> _WORK INSTRUCTION_
Give the count of lines in the records below that contain "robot", with no other words.

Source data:
————
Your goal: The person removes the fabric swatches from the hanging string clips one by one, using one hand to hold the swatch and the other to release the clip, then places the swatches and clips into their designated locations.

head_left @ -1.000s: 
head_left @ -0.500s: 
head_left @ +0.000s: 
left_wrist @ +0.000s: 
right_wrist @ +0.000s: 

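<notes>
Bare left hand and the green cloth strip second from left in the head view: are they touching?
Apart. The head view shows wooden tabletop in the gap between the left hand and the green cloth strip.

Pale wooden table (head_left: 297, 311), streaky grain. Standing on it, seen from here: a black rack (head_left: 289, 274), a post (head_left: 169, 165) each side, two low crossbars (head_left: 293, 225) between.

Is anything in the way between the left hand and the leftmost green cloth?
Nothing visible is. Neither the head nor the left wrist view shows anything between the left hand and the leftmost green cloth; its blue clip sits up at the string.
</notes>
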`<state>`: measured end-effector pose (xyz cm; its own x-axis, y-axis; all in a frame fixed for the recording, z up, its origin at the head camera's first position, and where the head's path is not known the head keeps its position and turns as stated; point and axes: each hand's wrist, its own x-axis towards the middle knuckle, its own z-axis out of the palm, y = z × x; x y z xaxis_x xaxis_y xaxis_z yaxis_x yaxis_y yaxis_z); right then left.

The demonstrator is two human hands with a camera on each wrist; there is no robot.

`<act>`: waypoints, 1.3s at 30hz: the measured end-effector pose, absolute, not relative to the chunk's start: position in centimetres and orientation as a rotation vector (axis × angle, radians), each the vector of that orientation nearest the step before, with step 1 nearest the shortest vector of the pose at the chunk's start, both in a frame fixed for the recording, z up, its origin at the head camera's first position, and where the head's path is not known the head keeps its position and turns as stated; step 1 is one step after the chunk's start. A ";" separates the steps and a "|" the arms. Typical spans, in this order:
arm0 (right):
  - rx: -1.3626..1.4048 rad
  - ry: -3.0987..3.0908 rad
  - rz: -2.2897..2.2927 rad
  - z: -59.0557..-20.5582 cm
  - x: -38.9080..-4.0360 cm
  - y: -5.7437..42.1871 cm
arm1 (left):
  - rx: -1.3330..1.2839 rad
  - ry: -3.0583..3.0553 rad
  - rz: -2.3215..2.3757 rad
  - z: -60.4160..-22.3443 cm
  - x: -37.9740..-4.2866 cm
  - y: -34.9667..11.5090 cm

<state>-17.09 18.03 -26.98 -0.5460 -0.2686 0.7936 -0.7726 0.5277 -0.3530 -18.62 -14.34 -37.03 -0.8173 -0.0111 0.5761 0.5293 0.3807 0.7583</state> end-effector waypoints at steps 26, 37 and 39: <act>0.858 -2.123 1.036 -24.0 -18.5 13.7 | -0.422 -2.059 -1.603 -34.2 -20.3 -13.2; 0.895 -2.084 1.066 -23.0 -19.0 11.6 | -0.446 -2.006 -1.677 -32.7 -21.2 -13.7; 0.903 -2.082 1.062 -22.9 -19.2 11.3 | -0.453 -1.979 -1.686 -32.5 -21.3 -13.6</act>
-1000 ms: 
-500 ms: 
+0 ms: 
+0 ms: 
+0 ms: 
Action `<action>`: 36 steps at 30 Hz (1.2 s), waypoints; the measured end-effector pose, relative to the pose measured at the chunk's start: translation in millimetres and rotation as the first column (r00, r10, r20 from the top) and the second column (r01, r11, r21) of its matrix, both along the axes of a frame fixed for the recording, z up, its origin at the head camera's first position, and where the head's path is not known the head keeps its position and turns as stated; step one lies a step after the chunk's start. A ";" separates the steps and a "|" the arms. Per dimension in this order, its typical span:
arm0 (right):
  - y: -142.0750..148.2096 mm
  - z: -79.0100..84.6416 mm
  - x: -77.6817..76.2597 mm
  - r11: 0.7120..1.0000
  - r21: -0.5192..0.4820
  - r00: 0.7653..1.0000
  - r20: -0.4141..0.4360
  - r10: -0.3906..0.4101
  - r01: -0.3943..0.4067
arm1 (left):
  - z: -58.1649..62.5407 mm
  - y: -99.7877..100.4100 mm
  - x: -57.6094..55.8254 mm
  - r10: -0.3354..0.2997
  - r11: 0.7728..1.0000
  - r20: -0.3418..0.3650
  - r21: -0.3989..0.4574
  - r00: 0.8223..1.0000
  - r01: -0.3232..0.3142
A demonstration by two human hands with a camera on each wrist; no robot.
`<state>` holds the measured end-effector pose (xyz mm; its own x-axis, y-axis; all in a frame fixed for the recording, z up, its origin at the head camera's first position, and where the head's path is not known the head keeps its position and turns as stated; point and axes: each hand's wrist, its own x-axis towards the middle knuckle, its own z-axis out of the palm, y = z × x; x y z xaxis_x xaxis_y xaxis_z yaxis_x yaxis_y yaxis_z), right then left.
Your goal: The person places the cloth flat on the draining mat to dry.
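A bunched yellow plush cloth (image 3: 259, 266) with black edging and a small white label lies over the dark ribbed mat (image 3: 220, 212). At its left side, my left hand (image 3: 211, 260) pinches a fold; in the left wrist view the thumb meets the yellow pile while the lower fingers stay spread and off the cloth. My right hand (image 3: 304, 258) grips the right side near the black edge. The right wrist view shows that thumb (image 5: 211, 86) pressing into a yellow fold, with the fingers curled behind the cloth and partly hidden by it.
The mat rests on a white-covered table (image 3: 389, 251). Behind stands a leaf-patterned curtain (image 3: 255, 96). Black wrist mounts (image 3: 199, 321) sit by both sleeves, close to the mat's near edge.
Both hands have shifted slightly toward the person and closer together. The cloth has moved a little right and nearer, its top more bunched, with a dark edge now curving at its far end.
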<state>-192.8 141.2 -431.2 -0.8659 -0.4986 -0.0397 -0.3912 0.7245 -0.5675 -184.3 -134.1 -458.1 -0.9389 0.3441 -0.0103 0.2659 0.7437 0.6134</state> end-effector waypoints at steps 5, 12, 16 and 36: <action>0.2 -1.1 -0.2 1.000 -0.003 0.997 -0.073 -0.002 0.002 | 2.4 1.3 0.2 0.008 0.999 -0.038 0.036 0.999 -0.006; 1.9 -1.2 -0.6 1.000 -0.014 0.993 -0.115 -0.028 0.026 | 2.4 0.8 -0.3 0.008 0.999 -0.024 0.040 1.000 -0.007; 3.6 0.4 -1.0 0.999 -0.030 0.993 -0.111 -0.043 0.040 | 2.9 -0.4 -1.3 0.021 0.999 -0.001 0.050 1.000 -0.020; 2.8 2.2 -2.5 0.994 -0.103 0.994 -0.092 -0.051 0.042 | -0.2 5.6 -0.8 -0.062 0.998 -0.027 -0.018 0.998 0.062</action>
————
> _EXERCISE RESPONSE_
2